The light that failed
In 2015, the town of of Gyál, a suburb of Budapest, ordered new street lightning to be installed by private firm Elios Zrt, in a project co-financed by the EU. At the time, prime minister Orbán’s son-in-law, István Tiborcz, held shares in this firm. Local citizens considered that the firm had done a sloppy job, installing below-quality lamps. According to one report,
…the streets in the settlements in question were even darker than before at night.
It subsequently turned out that EU spending watchdog OLAF had investigated the project for serious irregularities in the procurement process, after it emerged that the authorities had issued 17 tenders until Elios came out on top with the best bid. Moreover, a shareholder of the firm had been involved in drafting these tenders.

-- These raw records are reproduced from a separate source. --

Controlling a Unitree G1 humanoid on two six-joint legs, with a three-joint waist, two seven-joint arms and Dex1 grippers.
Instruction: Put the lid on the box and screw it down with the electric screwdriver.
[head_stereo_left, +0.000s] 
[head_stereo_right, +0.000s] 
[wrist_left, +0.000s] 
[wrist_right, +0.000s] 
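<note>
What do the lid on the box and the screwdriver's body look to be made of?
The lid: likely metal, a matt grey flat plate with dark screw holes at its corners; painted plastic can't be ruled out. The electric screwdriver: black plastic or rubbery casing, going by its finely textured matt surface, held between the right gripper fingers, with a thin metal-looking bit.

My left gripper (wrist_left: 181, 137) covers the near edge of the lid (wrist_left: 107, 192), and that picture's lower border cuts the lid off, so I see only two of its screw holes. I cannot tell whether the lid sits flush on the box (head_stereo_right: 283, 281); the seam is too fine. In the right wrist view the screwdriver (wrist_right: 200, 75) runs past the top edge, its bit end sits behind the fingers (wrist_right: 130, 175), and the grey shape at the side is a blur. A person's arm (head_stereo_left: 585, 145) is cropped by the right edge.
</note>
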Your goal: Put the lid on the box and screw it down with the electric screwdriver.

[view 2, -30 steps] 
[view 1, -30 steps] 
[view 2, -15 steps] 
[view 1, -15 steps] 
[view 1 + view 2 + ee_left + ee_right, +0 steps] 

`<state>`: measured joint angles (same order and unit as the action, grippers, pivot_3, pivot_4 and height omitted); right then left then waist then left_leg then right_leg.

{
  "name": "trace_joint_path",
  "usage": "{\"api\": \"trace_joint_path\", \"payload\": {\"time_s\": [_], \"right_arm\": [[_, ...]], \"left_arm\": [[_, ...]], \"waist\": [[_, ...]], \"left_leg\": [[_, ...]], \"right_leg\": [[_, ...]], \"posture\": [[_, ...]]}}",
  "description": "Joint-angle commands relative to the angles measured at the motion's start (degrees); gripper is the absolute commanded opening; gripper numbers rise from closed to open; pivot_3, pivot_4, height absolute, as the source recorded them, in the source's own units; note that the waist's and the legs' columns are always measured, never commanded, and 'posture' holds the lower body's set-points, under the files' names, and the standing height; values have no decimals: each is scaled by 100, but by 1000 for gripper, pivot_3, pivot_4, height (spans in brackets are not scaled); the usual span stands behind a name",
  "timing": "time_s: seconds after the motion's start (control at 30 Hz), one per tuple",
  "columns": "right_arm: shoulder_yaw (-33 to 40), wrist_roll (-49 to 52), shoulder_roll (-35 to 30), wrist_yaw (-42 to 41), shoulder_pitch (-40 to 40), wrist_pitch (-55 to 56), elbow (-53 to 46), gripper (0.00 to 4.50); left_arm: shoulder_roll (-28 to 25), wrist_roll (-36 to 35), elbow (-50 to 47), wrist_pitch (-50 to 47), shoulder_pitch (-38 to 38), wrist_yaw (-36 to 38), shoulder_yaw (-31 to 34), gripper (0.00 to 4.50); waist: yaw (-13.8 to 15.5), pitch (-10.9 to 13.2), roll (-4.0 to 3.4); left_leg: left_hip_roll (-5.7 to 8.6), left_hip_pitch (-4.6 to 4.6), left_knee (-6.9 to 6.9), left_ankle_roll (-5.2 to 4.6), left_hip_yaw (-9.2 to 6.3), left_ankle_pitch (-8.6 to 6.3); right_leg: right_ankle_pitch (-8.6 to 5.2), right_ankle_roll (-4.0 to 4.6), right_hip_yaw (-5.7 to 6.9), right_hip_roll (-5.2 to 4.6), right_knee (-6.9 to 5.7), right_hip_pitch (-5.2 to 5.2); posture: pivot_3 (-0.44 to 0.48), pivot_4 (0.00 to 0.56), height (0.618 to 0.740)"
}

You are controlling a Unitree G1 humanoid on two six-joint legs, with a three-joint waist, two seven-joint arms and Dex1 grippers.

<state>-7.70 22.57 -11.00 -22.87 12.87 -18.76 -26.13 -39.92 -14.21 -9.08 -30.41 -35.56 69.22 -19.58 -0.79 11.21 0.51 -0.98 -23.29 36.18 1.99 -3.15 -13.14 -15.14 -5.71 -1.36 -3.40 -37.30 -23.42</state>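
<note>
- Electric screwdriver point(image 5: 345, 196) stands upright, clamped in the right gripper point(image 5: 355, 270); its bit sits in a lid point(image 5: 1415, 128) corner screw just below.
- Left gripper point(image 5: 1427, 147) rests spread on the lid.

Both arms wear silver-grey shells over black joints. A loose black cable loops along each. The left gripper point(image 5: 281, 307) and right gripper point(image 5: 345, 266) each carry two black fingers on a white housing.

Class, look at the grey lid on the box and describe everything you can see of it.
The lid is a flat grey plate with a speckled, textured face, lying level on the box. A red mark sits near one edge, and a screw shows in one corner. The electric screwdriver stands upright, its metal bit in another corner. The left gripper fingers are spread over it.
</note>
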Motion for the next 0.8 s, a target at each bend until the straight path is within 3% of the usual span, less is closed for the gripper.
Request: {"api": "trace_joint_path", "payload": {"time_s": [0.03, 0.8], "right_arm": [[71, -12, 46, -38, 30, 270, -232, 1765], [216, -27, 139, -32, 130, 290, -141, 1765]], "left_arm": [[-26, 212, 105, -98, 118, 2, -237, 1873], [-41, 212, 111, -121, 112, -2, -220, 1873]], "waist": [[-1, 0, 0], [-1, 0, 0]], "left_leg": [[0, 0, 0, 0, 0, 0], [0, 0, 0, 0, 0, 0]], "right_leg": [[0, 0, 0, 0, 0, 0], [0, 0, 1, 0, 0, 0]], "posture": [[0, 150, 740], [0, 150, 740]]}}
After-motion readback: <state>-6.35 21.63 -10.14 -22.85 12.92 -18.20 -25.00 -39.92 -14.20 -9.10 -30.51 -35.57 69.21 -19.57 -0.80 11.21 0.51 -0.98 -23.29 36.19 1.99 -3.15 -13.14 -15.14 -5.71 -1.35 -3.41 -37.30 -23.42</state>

While the initial Hungarian investigation was closed in 2016 finding no evidence of criminal activity, OLAF in its report of December 2017 found that 43.7 million euros might have been siphoned off in the process of the construction works. It forwarded these findings to the Hungarian public prosecutor’s office and subsequently closed the case. The Hungarian authorities thereafter opened, then closed, another investigation, again without proceeding to prosecute.
When the citizen collective learned about the OLAF report, they requested access to it in March 2019. In May 2019, OLAF refused access to the report, based on its forming part of the document trail pertaining to an inspection (a potential exception ground mentioned under article 4(2), third indent of access to documents law Regulation 1049/2001). Subsequently, the Hungarian citizen group contested this decision before the General Court of the EU, with the European Commission acting on behalf of OLAF as the responsible institution. They received legal aid from the Hungarian Civil Liberties Union.
The general presumption and its limits
The Court of Justice of the EU has previously established that inspections-related documents are covered by a so-called ‘general presumption’ against disclosure, a court doctrine according to which a specific exception is so commonly applicable to certain categories of documents that they can be presumed to be non-disclosable. The general presumptions doctrine reverses the general rule of “open, unless”, which obliges EU bodies to justify non-disclosure, forcing applicants to put forward reasons why such a presumption would not exist.
However, in the present case, the General Court did not go along with OLAF’s reasoning, as becomes clear from a press release of the unpublished judgment issued on 1 September. In this case, the General Court establishes that the general presumption pertaining to inspections can only be invoked for the duration of the inspection. In the present case, the inspection had been closed, and recommendations had been submitted to the Hungarian authorities. The prospect of future proceedings being brought on the basis of the report constituted an insufficient ground for relying on the general presumption in question, as such a line of argument is
...dependent on an uncertain, future and possibly distant event,
depending on the speed and diligence of the various authorities.
Consequently, OLAF’s decision to deny access to the entire document was annulled. Nevertheless, it remains in principle still free to justify non-disclosure of the document on the same argument, provided it does so in a sufficiently reasoned manner to the appropriate legal standard (that is, if it is able to show that disclosure would entail a specific, actual, and non-hypothetical risk to the public interest in the inspection in question).
The judgment was welcomed on twitter by investigative journalist Peter Teffer as a clarification of the scope of the inspections exception.
And, was there fraud?
From the press release, it remains impossible to establish whether, in OLAF’s judgement, Elios has indeed engaged in fraudulent practices, as the citizen association of Gyál had wanted to find out. The details of the OLAF report may yet become clear if, following the recent judgment, the watchdog proceeds to disclose the requested report.
What is known however is that the Hungarian authorities, following the investigations, eventually decided to refrain from taking up co-financing from the EU, instead placing the entire payable amount to the Hungarian budget. Orbán’s son-in-law Tiborcz, meanwhile, sold his shares as the OLAF investigation got under way. The episode has been described by Hungarian Civil Liberties Union as “the most scandalous corruption cases since Fidesz took power in 2010”.
The present access to documents case is not the first of its kind against OLAF. On various previous occasions, proceedings have been brought against the Commission over the watchdog’s refusal to grant access to documents, inter alia related to a staff appointment procedure.
Further background information to the court case on the basis of reports by the Hungarian Civil Liberties Union was subsequently added to this article.